_Exercise aim_. Write back every record verbatim.

*** Opening Given data ***

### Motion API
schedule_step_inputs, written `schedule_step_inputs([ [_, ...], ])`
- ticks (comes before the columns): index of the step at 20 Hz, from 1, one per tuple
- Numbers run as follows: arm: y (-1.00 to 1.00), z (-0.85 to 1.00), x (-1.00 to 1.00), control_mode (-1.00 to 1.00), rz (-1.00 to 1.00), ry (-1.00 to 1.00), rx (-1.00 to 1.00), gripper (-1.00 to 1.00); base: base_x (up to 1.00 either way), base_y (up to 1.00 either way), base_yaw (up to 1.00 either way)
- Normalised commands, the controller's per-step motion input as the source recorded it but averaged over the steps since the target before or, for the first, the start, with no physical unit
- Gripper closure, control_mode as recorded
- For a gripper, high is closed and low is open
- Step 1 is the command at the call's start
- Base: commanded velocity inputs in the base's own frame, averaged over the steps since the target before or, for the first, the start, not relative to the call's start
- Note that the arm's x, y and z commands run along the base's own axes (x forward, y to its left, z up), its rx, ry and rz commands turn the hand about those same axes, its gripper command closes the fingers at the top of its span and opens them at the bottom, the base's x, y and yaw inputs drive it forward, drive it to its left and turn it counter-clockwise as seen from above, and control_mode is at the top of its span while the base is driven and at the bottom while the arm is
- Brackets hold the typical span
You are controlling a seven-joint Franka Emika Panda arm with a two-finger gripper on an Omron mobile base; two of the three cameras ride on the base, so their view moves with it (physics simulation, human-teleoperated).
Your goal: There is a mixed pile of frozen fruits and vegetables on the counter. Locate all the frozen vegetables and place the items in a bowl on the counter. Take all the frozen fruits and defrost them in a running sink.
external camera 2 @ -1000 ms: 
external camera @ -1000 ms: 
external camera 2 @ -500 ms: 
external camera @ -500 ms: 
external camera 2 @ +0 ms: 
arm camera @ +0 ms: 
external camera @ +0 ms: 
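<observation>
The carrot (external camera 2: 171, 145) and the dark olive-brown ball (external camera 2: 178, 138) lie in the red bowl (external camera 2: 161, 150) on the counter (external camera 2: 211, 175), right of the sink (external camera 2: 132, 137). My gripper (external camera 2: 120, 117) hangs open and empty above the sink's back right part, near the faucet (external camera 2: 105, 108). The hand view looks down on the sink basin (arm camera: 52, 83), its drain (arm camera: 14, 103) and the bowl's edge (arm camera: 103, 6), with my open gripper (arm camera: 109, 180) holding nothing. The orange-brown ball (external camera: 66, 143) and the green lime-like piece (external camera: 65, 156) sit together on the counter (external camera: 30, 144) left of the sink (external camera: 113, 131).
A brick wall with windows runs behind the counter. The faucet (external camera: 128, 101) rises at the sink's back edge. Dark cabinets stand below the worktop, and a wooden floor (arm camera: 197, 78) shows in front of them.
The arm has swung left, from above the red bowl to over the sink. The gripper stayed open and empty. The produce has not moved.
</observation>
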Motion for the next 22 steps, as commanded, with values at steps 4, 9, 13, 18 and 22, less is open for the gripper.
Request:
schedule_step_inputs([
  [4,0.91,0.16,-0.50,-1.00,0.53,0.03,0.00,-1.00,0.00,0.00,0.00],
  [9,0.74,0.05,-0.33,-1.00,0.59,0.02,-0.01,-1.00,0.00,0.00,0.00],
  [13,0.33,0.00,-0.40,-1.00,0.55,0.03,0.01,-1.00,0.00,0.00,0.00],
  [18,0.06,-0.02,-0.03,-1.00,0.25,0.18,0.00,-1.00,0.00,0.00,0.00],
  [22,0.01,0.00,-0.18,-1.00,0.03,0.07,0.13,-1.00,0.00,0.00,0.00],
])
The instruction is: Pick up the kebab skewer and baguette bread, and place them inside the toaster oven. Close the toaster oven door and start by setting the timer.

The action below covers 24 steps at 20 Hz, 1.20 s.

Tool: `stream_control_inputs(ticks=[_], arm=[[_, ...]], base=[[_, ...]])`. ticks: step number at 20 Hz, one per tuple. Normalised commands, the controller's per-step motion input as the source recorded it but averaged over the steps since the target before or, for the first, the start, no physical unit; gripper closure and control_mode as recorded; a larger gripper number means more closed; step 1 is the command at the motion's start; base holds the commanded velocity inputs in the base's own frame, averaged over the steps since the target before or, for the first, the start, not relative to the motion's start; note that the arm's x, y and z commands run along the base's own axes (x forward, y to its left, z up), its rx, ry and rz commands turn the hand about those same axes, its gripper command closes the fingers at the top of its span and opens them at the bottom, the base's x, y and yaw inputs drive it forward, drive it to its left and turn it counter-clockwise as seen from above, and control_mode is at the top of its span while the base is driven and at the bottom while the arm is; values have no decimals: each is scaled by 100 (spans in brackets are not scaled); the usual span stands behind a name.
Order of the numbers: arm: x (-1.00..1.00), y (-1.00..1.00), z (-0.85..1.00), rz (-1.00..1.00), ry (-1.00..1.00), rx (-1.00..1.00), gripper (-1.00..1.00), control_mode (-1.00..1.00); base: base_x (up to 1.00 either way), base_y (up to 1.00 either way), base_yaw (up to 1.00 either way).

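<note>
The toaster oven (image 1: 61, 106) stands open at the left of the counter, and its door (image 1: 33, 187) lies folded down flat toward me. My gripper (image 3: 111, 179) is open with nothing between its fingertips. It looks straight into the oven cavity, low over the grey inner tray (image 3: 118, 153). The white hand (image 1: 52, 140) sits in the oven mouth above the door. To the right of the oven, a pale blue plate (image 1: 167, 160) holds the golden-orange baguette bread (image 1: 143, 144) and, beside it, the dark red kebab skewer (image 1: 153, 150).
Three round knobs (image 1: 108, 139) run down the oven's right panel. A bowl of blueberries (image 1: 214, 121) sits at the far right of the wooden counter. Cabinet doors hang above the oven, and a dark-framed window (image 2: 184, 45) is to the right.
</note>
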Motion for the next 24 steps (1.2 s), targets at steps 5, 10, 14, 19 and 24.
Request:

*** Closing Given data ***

_Result_.
### Motion API
schedule_step_inputs, written `schedule_step_inputs([ [_, ...], ])`
- ticks (comes before the columns): index of the step at 20 Hz, from 1, one per tuple
- Numbers run as follows: arm: y (-1.00 to 1.00), z (-0.85 to 1.00), x (-1.00 to 1.00), control_mode (-1.00 to 1.00), rz (-1.00 to 1.00), ry (-1.00 to 1.00), rx (-1.00 to 1.00), gripper (-1.00 to 1.00); base: base_x (up to 1.00 either way), base_y (up to 1.00 either way), base_yaw (up to 1.00 either way)
- Normalised commands, the controller's per-step motion input as the source recorded it but averaged over the steps since the target before or, for the first, the start, with no physical unit
- Gripper closure, control_mode as recorded
- For a gripper, high is closed and low is open
- Step 1 is the command at the call's start
- Base: commanded velocity inputs in the base's own frame, averaged over the steps since the target before or, for the first, the start, not relative to the call's start
- Note that the arm's x, y and z commands run along the base's own axes (x forward, y to its left, z up), its rx, ry and rz commands turn the hand about those same axes, its gripper command closes the fingers at the top of its span and opens them at the bottom, the base's x, y and yaw inputs drive it forward, drive it to its left and turn it counter-clockwise as seen from above, and control_mode is at the top of its span while the base is driven and at the bottom while the arm is
- Brackets hold the typical span
You are controlling a seven-joint Franka Emika Panda arm with a two-finger gripper on an Omron mobile base; two of the three cameras ride on the base, so their view moves with it (physics simulation, human-teleoperated).
Your goal: There is a mixed pile of frozen fruits and vegetables on the counter. Locate all the frozen vegetables and place the items in a bowl on the counter. Take all the frozen fruits and defrost them in a running sink.
external camera 2 @ -1000 ms: 
external camera @ -1000 ms: 
external camera 2 @ -500 ms: 
external camera @ -500 ms: 
external camera 2 @ +0 ms: 
arm camera @ +0 ms: 
external camera @ +0 ms: 
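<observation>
The carrot (external camera 2: 171, 145) and the dark olive-brown ball (external camera 2: 178, 138) lie in the red bowl (external camera 2: 161, 150) on the counter (external camera 2: 211, 175), right of the sink (external camera 2: 132, 137). My gripper (external camera 2: 120, 117) hangs open and empty above the sink's back right part, near the faucet (external camera 2: 105, 108). The hand view looks down on the sink basin (arm camera: 52, 83), its drain (arm camera: 14, 103) and the bowl's edge (arm camera: 103, 6), with my open gripper (arm camera: 109, 180) holding nothing. The orange-brown ball (external camera: 66, 143) and the green lime-like piece (external camera: 65, 156) sit together on the counter (external camera: 30, 144) left of the sink (external camera: 113, 131).
A brick wall with windows runs behind the counter. The faucet (external camera: 128, 101) rises at the sink's back edge. Dark cabinets stand below the worktop, and a wooden floor (arm camera: 197, 78) shows in front of them.
The arm has swung left, from above the red bowl to over the sink. The gripper stayed open and empty. The produce has not moved.
</observation>
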Motion for the next 22 steps, as commanded, with values at steps 4, 9, 13, 18 and 22, less is open for the gripper.
Request:
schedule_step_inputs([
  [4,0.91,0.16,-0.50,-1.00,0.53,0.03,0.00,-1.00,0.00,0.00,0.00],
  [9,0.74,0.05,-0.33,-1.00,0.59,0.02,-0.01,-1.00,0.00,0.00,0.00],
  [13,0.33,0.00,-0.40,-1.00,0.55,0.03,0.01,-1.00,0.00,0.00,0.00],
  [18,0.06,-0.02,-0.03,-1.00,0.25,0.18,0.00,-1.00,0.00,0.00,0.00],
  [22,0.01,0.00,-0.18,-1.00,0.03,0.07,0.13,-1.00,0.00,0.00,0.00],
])
The instruction is: Pick up the kebab skewer and baguette bread, and place them inside the toaster oven. Close the toaster oven door and start by setting the timer.

The action below covers 24 steps at 20 Hz, 1.20 s.

Tool: `stream_control_inputs(ticks=[_], arm=[[_, ...]], base=[[_, ...]])`. ticks: step number at 20 Hz, one per tuple. Normalised commands, the controller's per-step motion input as the source recorded it but averaged over the steps since the target before or, for the first, the start, no physical unit; gripper closure and control_mode as recorded; a larger gripper number means more closed; step 1 is the command at the motion's start; base holds the commanded velocity inputs in the base's own frame, averaged over the steps since the target before or, for the first, the start, not relative to the motion's start; note that the arm's x, y and z commands run along the base's own axes (x forward, y to its left, z up), its rx, ry and rz commands turn the hand about those same axes, its gripper command closes the fingers at the top of its span and opens them at the bottom, the base's x, y and yaw inputs drive it forward, drive it to its left and turn it counter-clockwise as seen from above, and control_mode is at the top of its span while the base is driven and at the bottom while the arm is; values have no decimals: each is scaled by 100 (spans in brackets are not scaled); the usual span stands behind a name.
Order of the numbers: arm: x (-1.00..1.00), y (-1.00..1.00), z (-0.85..1.00), rz (-1.00..1.00), ry (-1.00..1.00), rx (-1.00..1.00), gripper (-1.00..1.00), control_mode (-1.00..1.00); base: base_x (up to 1.00 either way), base_y (up to 1.00 either way), base_yaw (up to 1.00 either way).

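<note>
The toaster oven (image 1: 61, 106) stands open at the left of the counter, and its door (image 1: 33, 187) lies folded down flat toward me. My gripper (image 3: 111, 179) is open with nothing between its fingertips. It looks straight into the oven cavity, low over the grey inner tray (image 3: 118, 153). The white hand (image 1: 52, 140) sits in the oven mouth above the door. To the right of the oven, a pale blue plate (image 1: 167, 160) holds the golden-orange baguette bread (image 1: 143, 144) and, beside it, the dark red kebab skewer (image 1: 153, 150).
Three round knobs (image 1: 108, 139) run down the oven's right panel. A bowl of blueberries (image 1: 214, 121) sits at the far right of the wooden counter. Cabinet doors hang above the oven, and a dark-framed window (image 2: 184, 45) is to the right.
</note>
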Motion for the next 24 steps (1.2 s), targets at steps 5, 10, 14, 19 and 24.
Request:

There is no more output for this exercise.